== Segment start ==
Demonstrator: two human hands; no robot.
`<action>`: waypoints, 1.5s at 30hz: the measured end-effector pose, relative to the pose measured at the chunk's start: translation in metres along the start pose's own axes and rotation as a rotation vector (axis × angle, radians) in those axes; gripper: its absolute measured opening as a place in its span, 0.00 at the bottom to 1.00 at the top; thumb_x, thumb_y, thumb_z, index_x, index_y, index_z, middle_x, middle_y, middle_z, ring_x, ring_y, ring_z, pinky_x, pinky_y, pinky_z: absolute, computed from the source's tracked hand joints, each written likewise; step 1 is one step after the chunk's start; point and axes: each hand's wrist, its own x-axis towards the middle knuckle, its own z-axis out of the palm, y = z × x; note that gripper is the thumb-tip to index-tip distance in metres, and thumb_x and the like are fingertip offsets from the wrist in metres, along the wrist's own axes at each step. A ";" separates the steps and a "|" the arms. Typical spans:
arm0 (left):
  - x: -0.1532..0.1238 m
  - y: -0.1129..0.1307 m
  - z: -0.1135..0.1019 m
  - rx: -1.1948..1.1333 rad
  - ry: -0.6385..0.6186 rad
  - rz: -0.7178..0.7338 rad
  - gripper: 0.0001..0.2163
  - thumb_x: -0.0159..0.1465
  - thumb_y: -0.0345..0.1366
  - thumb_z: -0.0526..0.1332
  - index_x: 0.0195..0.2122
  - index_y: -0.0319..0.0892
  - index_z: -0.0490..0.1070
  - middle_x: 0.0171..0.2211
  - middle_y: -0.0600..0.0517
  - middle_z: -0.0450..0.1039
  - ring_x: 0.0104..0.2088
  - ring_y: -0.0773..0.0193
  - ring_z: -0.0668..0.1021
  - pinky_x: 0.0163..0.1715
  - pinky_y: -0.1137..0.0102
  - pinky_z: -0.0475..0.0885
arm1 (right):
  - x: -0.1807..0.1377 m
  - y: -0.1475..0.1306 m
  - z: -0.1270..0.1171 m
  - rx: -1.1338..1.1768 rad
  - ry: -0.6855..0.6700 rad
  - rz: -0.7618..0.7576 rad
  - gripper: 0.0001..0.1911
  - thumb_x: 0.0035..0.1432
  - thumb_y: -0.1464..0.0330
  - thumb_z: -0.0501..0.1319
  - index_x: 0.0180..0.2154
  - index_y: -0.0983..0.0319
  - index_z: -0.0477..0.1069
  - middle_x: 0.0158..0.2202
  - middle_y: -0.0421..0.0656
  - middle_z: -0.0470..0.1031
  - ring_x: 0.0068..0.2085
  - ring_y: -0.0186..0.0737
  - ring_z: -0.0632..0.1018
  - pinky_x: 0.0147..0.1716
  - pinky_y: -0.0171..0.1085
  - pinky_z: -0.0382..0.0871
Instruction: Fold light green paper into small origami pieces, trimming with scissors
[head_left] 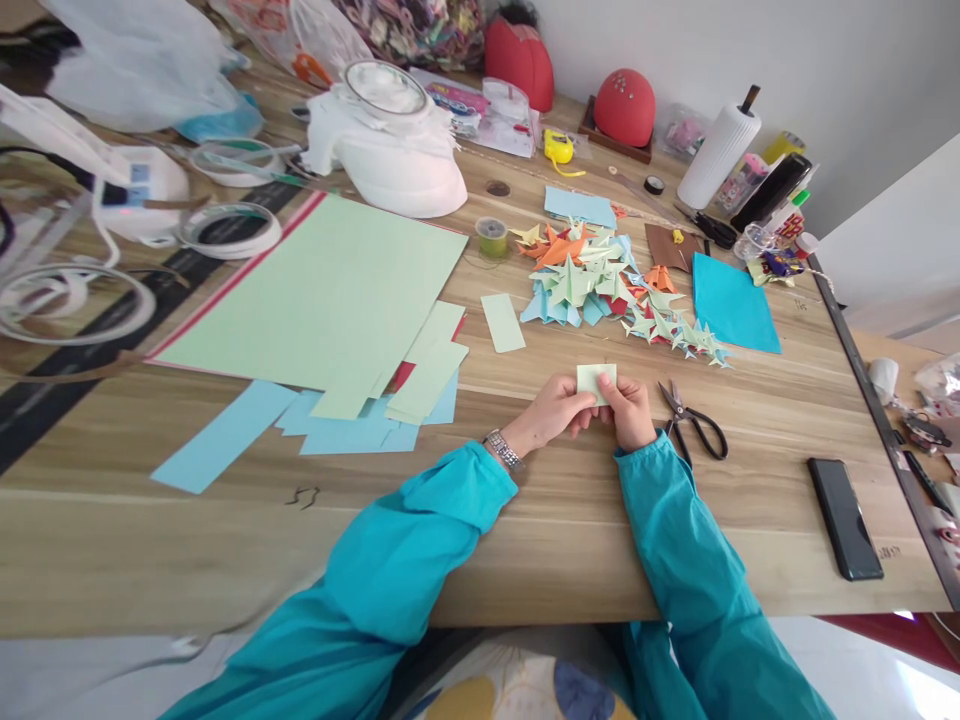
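Observation:
A small pale green piece of paper [594, 376] is held between both hands above the table. My left hand [556, 408] pinches its lower left edge, a metal watch on the wrist. My right hand [628, 408] grips it from the right, thumb lying across its front. Another pale green paper piece [503, 323] lies flat just beyond my left hand. Black-handled scissors [694, 420] rest beside my right hand, blades slightly apart. Behind the hands is a pile of folded paper stars [581, 275] in green, orange, blue and red.
At left lie a large green sheet [315, 290] and blue paper strips [225, 437]. A phone [845, 518] is near the right edge. A turquoise square [735, 303], a thread spool [492, 238] and a yellow tape measure [558, 147] sit farther back.

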 end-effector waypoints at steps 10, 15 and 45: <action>-0.002 0.003 -0.002 -0.040 -0.028 -0.061 0.09 0.51 0.34 0.54 0.17 0.38 0.66 0.10 0.55 0.65 0.11 0.74 0.65 0.11 0.78 0.58 | 0.003 0.006 -0.003 0.026 0.117 -0.013 0.26 0.50 0.49 0.59 0.14 0.62 0.61 0.08 0.34 0.57 0.12 0.26 0.56 0.13 0.31 0.46; -0.001 0.000 -0.003 -0.036 -0.011 -0.034 0.09 0.53 0.34 0.54 0.17 0.38 0.65 0.10 0.56 0.63 0.10 0.74 0.64 0.11 0.78 0.56 | 0.001 0.001 -0.005 -0.003 -0.014 -0.034 0.22 0.49 0.53 0.62 0.16 0.62 0.65 0.11 0.35 0.62 0.13 0.27 0.60 0.14 0.31 0.51; 0.000 0.004 -0.001 -0.028 -0.037 -0.035 0.10 0.54 0.35 0.54 0.17 0.38 0.64 0.10 0.57 0.63 0.10 0.74 0.63 0.11 0.78 0.55 | 0.004 0.007 -0.004 0.100 0.071 0.027 0.31 0.56 0.48 0.51 0.11 0.62 0.61 0.07 0.37 0.60 0.10 0.28 0.61 0.12 0.31 0.47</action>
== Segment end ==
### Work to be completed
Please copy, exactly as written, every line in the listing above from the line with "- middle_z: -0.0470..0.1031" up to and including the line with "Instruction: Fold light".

### Exercise output
  - middle_z: -0.0470..0.1031
  - ring_x: 0.0068..0.2085
  - ring_y: -0.0186..0.0737
  - ring_z: -0.0632..0.1018
  - pinky_x: 0.0147..0.1716
  - pinky_y: -0.0171..0.1085
  - pinky_z: -0.0382..0.0871
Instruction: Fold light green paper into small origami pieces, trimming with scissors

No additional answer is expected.